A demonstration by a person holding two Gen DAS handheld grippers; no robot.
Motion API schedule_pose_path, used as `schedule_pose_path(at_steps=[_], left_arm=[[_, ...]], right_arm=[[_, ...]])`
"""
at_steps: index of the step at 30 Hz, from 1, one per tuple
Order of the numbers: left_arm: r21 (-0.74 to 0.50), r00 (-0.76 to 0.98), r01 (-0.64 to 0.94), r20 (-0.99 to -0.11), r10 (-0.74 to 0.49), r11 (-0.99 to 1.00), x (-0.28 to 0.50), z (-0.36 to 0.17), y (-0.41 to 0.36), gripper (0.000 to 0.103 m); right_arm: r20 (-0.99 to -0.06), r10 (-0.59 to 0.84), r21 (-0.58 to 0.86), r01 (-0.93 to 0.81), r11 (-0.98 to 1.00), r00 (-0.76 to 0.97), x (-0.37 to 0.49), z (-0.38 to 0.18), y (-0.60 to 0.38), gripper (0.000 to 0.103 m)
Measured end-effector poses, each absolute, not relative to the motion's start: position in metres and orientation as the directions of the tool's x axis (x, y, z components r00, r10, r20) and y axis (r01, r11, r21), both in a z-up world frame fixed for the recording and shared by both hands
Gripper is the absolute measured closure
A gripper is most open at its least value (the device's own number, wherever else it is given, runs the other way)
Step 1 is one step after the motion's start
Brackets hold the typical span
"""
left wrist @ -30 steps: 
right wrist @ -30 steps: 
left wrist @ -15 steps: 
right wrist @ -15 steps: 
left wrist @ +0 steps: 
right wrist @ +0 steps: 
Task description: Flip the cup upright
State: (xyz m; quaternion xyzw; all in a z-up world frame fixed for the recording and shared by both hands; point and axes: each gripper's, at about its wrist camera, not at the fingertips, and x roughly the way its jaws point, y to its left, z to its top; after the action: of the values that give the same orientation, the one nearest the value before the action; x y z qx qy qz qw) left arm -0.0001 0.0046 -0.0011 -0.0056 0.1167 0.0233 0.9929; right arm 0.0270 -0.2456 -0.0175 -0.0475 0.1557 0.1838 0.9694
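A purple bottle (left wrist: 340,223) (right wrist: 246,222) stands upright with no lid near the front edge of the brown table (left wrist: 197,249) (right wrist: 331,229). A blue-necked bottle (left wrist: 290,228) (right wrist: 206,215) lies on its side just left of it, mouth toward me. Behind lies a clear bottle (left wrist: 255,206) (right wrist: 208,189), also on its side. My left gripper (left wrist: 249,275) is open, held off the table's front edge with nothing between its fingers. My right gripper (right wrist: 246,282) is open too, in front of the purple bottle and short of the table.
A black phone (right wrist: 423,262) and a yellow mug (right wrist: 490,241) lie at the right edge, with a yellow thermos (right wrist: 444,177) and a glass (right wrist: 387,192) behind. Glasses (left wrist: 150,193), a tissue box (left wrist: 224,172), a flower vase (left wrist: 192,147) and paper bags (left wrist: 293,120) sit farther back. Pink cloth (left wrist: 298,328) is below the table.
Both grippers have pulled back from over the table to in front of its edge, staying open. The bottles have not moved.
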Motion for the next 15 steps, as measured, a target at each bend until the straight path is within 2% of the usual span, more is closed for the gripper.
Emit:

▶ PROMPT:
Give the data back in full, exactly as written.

▶ REPLY TO THE EXERCISE:
A demonstration by a person holding two Gen DAS handheld grippers; no robot.
Motion API schedule_pose_path, used as `schedule_pose_path(at_steps=[_], left_arm=[[_, ...]], right_arm=[[_, ...]])`
"""
at_steps: index of the step at 30 Hz, from 1, one per tuple
Order of the numbers: left_arm: r21 (-0.74 to 0.50), r00 (-0.76 to 0.98), r01 (-0.64 to 0.94), r20 (-0.99 to -0.11), r10 (-0.74 to 0.49), r11 (-0.99 to 1.00), x (-0.28 to 0.50), z (-0.36 to 0.17), y (-0.41 to 0.36), gripper (0.000 to 0.103 m); right_arm: r20 (-0.99 to -0.06), r10 (-0.59 to 0.84), r21 (-0.58 to 0.86), r01 (-0.93 to 0.81), r11 (-0.98 to 1.00), r00 (-0.76 to 0.97), x (-0.37 to 0.49), z (-0.38 to 0.18), y (-0.60 to 0.38), gripper (0.000 to 0.103 m)
Measured end-effector poses, each absolute, not relative to the motion's start: position in metres and orientation as the directions of the tool's x axis (x, y, z components r00, r10, r20) and y axis (r01, r11, r21), both in a z-up world frame fixed for the recording and shared by both hands
Gripper is the absolute measured closure
A gripper is most open at its least value (the device's own number, wherever else it is given, runs the other way)
Step 1 is one step after the motion's start
Brackets hold the typical span
"""
left wrist @ -30 steps: 
right wrist @ -30 steps: 
left wrist @ -15 steps: 
right wrist @ -15 steps: 
left wrist @ +0 steps: 
right wrist @ +0 steps: 
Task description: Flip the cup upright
State: (xyz m; quaternion xyzw; all in a z-up world frame fixed for the recording and shared by both hands; point and axes: each gripper's, at about its wrist camera, not at the fingertips, and x roughly the way its jaws point, y to its left, z to its top; after the action: of the values that give the same orientation, the one nearest the value before the action; x y z qx qy qz qw) left arm -0.0001 0.0046 -0.0011 -0.0056 0.1167 0.0233 0.9929; right arm 0.0270 -0.2456 -0.0175 -0.0475 0.1557 0.1838 0.9694
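A purple bottle (left wrist: 340,223) (right wrist: 246,222) stands upright with no lid near the front edge of the brown table (left wrist: 197,249) (right wrist: 331,229). A blue-necked bottle (left wrist: 290,228) (right wrist: 206,215) lies on its side just left of it, mouth toward me. Behind lies a clear bottle (left wrist: 255,206) (right wrist: 208,189), also on its side. My left gripper (left wrist: 249,275) is open, held off the table's front edge with nothing between its fingers. My right gripper (right wrist: 246,282) is open too, in front of the purple bottle and short of the table.
A black phone (right wrist: 423,262) and a yellow mug (right wrist: 490,241) lie at the right edge, with a yellow thermos (right wrist: 444,177) and a glass (right wrist: 387,192) behind. Glasses (left wrist: 150,193), a tissue box (left wrist: 224,172), a flower vase (left wrist: 192,147) and paper bags (left wrist: 293,120) sit farther back. Pink cloth (left wrist: 298,328) is below the table.
Both grippers have pulled back from over the table to in front of its edge, staying open. The bottles have not moved.
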Motion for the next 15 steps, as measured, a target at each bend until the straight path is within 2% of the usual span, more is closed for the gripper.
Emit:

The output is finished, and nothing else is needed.